Pandas Data Cleaning Pipeline
Data cleaning is rarely a one-step process. In real-world scenarios, you'll often need to perform multiple operations on your data to get it into a usable state. Building an effective data cleaning pipeline allows you to transform raw, messy data into clean, analysis-ready data in a systematic and repeatable way.
Understanding Data Cleaning Pipelines
A data cleaning pipeline is a sequence of operations applied to raw data to prepare it for analysis. With pandas, we can create powerful and flexible pipelines that handle common data issues like missing values, duplicates, incorrect data types, and more.
Let's learn how to build effective data cleaning pipelines with pandas.
Setting Up Our Environment
First, let's import the necessary libraries:
import pandas as pd
import numpy as np
import matplotlib.pyplot as plt
Creating a Basic Data Cleaning Pipeline
Let's create a sample messy dataset to work with:
# Create a sample messy dataset
data = {
'customer_id': ['001', '002', np.nan, '004', '005', '006', '006'],
'age': [25, 'unknown', 35, 40, np.nan, 45, 45],
'income': ['50,000', '75000', '60000', np.nan, '90,000', '65,000', '65,000'],
'signup_date': ['2020-01-15', '2020/02/20', '20-03-2020', '2020.04.05', np.nan, '2020-06-10', '2020-06-10']
}
df = pd.DataFrame(data)
print("Original dataset:")
print(df)
This will output:
Original dataset:
customer_id age income signup_date
0 001 25 50,000 2020-01-15
1 002 unknown 75000 2020/02/20
2 NaN 35 60000 20-03-2020
3 004 40 NaN 2020.04.05
4 005 NaN 90,000 NaN
5 006 45 65,000 2020-06-10
6 006 45 65,000 2020-06-10
Now, let's build a data cleaning pipeline step by step:
Step 1: Handle Missing Values
def handle_missing_values(df):
"""Handle missing values in the dataset."""
# Drop rows where customer_id is missing (key identifier)
df = df.dropna(subset=['customer_id'])
# Fill missing ages with the median age
numeric_ages = pd.to_numeric(df['age'], errors='coerce')
median_age = numeric_ages.median()
df['age'] = df['age'].replace('unknown', np.nan)
df['age'] = pd.to_numeric(df['age'], errors='coerce').fillna(median_age)
# For demonstration, we'll leave missing income and signup_date as is
return df
# Apply the function
df_cleaned = handle_missing_values(df)
print("\nAfter handling missing values:")
print(df_cleaned)
Output:
After handling missing values:
customer_id age income signup_date
0 001 25.0 50,000 2020-01-15
1 002 40.0 75000 2020/02/20
3 004 40.0 NaN 2020.04.05
4 005 40.0 90,000 NaN
5 006 45.0 65,000 2020-06-10
6 006 45.0 65,000 2020-06-10
Step 2: Standardize Formats
def standardize_formats(df):
"""Standardize formats for income and dates."""
# Clean income: remove commas and convert to numeric
df['income'] = df['income'].str.replace(',', '').astype(float)
# Standardize date format
# First, handle various separators
df['signup_date'] = df['signup_date'].str.replace('/', '-').str.replace('.', '-')

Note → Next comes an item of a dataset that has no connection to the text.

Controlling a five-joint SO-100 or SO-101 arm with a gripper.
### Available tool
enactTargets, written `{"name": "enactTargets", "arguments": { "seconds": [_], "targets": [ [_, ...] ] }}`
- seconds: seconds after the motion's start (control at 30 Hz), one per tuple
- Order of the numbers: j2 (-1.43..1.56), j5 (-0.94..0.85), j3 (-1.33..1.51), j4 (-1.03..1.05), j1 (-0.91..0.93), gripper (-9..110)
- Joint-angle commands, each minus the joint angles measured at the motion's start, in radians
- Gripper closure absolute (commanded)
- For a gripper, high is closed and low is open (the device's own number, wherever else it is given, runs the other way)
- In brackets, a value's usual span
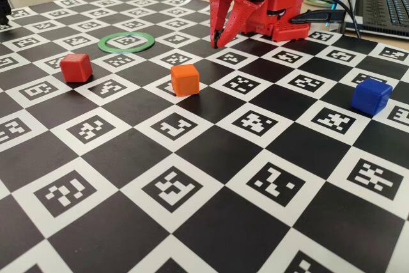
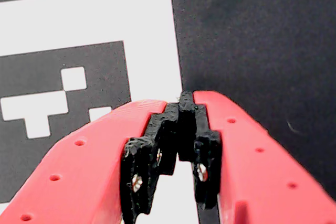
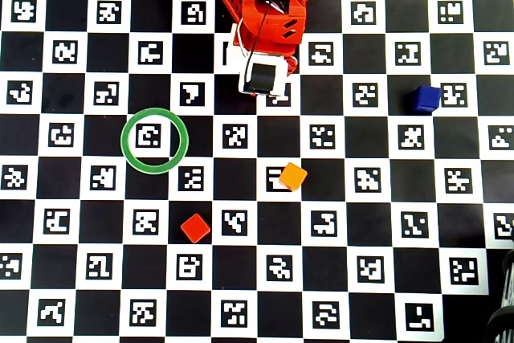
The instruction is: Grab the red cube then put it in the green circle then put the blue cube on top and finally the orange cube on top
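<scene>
The red cube (image 1: 76, 67) sits on the marker board, in front of and to the left of the green circle (image 1: 102, 43) in the fixed view. In the overhead view the red cube (image 3: 195, 228) lies below and to the right of the green circle (image 3: 124, 140). The orange cube (image 1: 185, 80) (image 3: 293, 176) stands near the board's middle. The blue cube (image 1: 370, 96) (image 3: 426, 98) stands far right. My gripper (image 1: 216, 43) (image 2: 181, 99) is shut and empty. It points down at the board near the arm's base, apart from all the cubes.
The red arm's base (image 3: 269, 6) stands at the board's far edge. A laptop (image 1: 383, 4) and cables (image 1: 326, 1) lie behind it at the right. A dark object (image 3: 506, 311) sits at the overhead view's bottom right corner.
</scene>
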Motion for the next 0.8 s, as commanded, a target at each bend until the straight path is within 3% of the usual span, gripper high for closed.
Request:
{"name": "enactTargets", "arguments": {
  "seconds": [0.0,0.67,0.77],
  "targets": [
    [0.049,-0.005,0.04,0.066,-0.006,107],
    [0.041,0.006,0.04,0.06,-0.058,107],
    [-0.101,0.025,0.038,-0.08,-0.051,107]
  ]
}}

# Convert all dates to yyyy-mm-dd format
def standardize_date(date_str):
if pd.isna(date_str):
return np.nan
parts = date_str.split('-')
if len(parts) != 3:
return np.nan
# Check if the first part is a 2-digit or 4-digit year
if len(parts[0]) == 4: # yyyy-mm-dd
return date_str
elif len(parts[2]) == 4: # dd-mm-yyyy
return f"{parts[2]}-{parts[1]}-{parts[0]}"
else:
return np.nan
df['signup_date'] = df['signup_date'].apply(standardize_date)
return df
# Apply the function
df_cleaned = standardize_formats(df_cleaned)
print("\nAfter standardizing formats:")
print(df_cleaned)
Output:
After standardizing formats:
customer_id age income signup_date
0 001 25.0 50000.0 2020-01-15
1 002 40.0 75000.0 2020-02-20
3 004 40.0 NaN 2020-04-05
4 005 40.0 90000.0 NaN
5 006 45.0 65000.0 2020-06-10
6 006 45.0 65000.0 2020-06-10
Step 3: Remove Duplicates
def remove_duplicates(df):
"""Remove duplicate entries based on customer_id."""
df = df.drop_duplicates(subset=['customer_id'], keep='first')
return df
# Apply the function
df_cleaned = remove_duplicates(df_cleaned)
print("\nAfter removing duplicates:")
print(df_cleaned)
Output:
After removing duplicates:
customer_id age income signup_date
0 001 25.0 50000.0 2020-01-15
1 002 40.0 75000.0 2020-02-20
3 004 40.0 NaN 2020-04-05
4 005 40.0 90000.0 NaN
5 006 45.0 65000.0 2020-06-10
Step 4: Validate Data
def validate_data(df):
"""Validate data and create new features if needed."""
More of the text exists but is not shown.